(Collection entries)
────
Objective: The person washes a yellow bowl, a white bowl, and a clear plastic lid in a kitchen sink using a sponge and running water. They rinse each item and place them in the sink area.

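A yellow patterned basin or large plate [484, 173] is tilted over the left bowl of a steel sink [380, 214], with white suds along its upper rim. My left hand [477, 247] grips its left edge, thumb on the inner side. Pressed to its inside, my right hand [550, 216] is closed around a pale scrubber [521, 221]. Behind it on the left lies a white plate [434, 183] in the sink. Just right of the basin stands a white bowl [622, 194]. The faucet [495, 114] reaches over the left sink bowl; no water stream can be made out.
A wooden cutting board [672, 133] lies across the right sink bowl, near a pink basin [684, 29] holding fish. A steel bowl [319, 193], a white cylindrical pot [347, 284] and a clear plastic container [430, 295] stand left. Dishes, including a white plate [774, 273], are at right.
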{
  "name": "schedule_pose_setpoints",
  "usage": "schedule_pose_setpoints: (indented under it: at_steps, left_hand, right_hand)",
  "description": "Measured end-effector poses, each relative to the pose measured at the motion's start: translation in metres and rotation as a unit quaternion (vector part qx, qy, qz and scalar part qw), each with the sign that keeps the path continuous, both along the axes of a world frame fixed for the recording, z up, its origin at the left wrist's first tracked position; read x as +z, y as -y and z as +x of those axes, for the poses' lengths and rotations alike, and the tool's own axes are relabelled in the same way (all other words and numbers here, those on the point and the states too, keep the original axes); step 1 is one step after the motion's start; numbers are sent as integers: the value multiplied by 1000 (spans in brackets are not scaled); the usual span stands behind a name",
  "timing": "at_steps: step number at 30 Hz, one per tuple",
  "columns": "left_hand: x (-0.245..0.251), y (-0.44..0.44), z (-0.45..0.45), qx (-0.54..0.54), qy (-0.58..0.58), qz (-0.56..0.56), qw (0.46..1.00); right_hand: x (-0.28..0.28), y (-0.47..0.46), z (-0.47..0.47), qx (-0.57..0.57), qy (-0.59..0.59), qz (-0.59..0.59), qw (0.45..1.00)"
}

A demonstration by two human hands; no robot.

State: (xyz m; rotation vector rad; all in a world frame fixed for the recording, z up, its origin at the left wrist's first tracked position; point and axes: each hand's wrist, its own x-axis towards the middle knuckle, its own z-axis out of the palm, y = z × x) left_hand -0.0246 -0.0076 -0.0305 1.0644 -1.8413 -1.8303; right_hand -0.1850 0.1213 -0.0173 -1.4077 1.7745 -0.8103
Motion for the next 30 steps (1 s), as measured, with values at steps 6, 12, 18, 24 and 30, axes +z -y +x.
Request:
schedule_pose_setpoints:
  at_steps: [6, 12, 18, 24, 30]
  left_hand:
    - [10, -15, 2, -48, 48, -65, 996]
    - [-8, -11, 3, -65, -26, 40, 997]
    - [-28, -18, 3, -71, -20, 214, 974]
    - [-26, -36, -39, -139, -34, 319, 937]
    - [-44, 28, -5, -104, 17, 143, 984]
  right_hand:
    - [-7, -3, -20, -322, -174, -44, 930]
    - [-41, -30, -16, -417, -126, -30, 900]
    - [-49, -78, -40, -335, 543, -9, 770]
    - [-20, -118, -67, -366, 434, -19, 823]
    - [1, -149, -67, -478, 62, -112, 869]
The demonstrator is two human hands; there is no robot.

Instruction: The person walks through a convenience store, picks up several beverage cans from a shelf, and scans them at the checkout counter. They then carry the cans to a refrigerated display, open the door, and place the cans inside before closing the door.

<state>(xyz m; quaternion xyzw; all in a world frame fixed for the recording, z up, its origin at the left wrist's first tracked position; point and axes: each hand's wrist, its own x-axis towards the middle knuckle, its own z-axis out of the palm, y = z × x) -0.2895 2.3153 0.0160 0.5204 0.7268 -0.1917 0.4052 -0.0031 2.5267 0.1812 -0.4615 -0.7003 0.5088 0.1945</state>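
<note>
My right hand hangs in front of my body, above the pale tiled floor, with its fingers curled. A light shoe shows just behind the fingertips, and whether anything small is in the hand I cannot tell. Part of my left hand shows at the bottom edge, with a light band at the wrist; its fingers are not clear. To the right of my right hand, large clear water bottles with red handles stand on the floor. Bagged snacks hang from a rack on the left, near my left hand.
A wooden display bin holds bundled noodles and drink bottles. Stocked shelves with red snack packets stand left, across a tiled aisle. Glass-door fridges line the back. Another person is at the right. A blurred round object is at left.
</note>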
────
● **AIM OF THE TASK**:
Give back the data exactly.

● **RESPONSE TO THE TASK**:
Objective: The person washes a yellow bowl, a white bowl, and a clear plastic lid in a kitchen sink using a sponge and running water. They rinse each item and place them in the sink area.

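A yellow patterned basin or large plate [484, 173] is tilted over the left bowl of a steel sink [380, 214], with white suds along its upper rim. My left hand [477, 247] grips its left edge, thumb on the inner side. Pressed to its inside, my right hand [550, 216] is closed around a pale scrubber [521, 221]. Behind it on the left lies a white plate [434, 183] in the sink. Just right of the basin stands a white bowl [622, 194]. The faucet [495, 114] reaches over the left sink bowl; no water stream can be made out.
A wooden cutting board [672, 133] lies across the right sink bowl, near a pink basin [684, 29] holding fish. A steel bowl [319, 193], a white cylindrical pot [347, 284] and a clear plastic container [430, 295] stand left. Dishes, including a white plate [774, 273], are at right.
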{
  "name": "schedule_pose_setpoints",
  "usage": "schedule_pose_setpoints: (indented under it: at_steps, left_hand, right_hand)",
  "description": "Measured end-effector poses, each relative to the pose measured at the motion's start: translation in metres and rotation as a unit quaternion (vector part qx, qy, qz and scalar part qw), each with the sign that keeps the path continuous, both along the axes of a world frame fixed for the recording, z up, its origin at the left wrist's first tracked position; read x as +z, y as -y and z as +x of those axes, for the poses' lengths and rotations alike, and the tool's own axes are relabelled in the same way (all other words and numbers here, those on the point and the states too, keep the original axes); step 1 is one step after the motion's start; numbers are sent as integers: the value multiplied by 1000 (spans in brackets are not scaled); the usual span stands behind a name",
  "timing": "at_steps: step number at 30 Hz, one per tuple",
  "columns": "left_hand: x (-0.245..0.251), y (-0.44..0.44), z (-0.45..0.45), qx (-0.54..0.54), qy (-0.58..0.58), qz (-0.56..0.56), qw (0.46..1.00); right_hand: x (-0.28..0.28), y (-0.47..0.46), z (-0.47..0.47), qx (-0.57..0.57), qy (-0.59..0.59), qz (-0.59..0.59), qw (0.45..1.00)"
}

A demonstration by two human hands; no robot.

State: (xyz m; rotation vector rad; all in a world frame fixed for the recording, z up, its origin at the left wrist's first tracked position; point and axes: each hand's wrist, its own x-axis towards the middle knuckle, its own z-axis out of the palm, y = z × x) left_hand -0.0246 -0.0076 -0.0305 1.0644 -1.8413 -1.8303; right_hand -0.1850 0.1213 -0.0173 -1.4077 1.7745 -0.8103
Motion for the next 30 steps (1 s), as measured, with values at steps 6, 12, 18, 24 and 30, axes +z -y +x.
Request:
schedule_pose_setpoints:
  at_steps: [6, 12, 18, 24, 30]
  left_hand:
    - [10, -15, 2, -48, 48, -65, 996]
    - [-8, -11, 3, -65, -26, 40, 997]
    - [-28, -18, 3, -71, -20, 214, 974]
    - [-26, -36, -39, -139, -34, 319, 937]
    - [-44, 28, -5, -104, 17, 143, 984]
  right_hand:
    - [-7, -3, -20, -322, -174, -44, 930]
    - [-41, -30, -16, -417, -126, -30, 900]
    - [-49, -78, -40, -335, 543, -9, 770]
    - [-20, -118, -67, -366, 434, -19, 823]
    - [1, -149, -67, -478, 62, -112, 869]
The demonstrator is two human hands; there is no robot.

Instruction: The person walks through a convenience store, picks up several beverage cans from a shelf, and scans them at the checkout counter. They then carry the cans to a refrigerated display, open the door, and place the cans inside before closing the door.

<state>(xyz m; quaternion xyzw; all in a world frame fixed for the recording, z up, its origin at the left wrist's first tracked position; point and axes: each hand's wrist, its own x-axis towards the middle knuckle, its own z-axis out of the palm, y = z × x) -0.2895 2.3153 0.0160 0.5204 0.7268 -0.1917 0.4052 -0.0031 2.5267 0.1812 -0.4615 -0.7003 0.5088 0.1945</state>
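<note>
My right hand hangs in front of my body, above the pale tiled floor, with its fingers curled. A light shoe shows just behind the fingertips, and whether anything small is in the hand I cannot tell. Part of my left hand shows at the bottom edge, with a light band at the wrist; its fingers are not clear. To the right of my right hand, large clear water bottles with red handles stand on the floor. Bagged snacks hang from a rack on the left, near my left hand.
A wooden display bin holds bundled noodles and drink bottles. Stocked shelves with red snack packets stand left, across a tiled aisle. Glass-door fridges line the back. Another person is at the right. A blurred round object is at left.
</note>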

Nothing else remains for the exercise.